● EXERCISE BRIEF:
Copy each line of the records that includes "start".

● STUDY MATERIAL:

:::::

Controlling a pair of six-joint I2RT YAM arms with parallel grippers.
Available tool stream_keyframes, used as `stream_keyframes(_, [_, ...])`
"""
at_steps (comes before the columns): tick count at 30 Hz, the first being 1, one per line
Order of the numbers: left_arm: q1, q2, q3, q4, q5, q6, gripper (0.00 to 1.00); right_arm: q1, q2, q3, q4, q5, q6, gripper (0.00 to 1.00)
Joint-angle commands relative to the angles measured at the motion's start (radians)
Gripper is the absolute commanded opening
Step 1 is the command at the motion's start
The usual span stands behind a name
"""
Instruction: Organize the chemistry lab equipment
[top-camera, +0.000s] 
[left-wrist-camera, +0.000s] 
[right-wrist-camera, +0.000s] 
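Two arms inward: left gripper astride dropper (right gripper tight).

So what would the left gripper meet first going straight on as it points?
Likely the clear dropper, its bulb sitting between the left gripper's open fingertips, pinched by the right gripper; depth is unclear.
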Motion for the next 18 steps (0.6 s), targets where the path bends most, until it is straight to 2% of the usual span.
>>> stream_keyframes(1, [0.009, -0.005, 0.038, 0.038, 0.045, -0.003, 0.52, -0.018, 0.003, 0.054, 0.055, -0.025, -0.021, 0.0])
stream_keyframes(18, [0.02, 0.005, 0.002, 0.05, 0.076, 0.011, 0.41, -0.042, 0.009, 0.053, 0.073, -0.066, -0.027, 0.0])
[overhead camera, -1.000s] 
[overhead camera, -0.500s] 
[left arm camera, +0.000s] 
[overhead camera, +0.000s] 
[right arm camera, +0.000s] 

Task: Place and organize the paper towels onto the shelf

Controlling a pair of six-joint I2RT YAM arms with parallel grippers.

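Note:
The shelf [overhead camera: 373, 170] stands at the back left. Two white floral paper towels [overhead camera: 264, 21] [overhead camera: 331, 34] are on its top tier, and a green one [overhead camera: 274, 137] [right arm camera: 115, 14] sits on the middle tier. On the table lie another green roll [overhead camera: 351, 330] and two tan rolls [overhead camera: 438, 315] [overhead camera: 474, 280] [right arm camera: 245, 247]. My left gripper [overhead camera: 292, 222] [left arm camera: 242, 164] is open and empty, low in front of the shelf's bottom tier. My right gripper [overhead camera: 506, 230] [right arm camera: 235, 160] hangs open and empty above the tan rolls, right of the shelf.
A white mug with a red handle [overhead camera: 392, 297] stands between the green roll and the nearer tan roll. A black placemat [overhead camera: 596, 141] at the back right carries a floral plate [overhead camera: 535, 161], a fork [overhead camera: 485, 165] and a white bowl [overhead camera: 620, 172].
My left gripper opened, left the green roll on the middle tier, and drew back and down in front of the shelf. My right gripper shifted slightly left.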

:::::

● SOLVED PROBLEM:
Joint-angle commands relative to the angles measured at the motion's start (radians)
Step 1 is the command at the motion's start

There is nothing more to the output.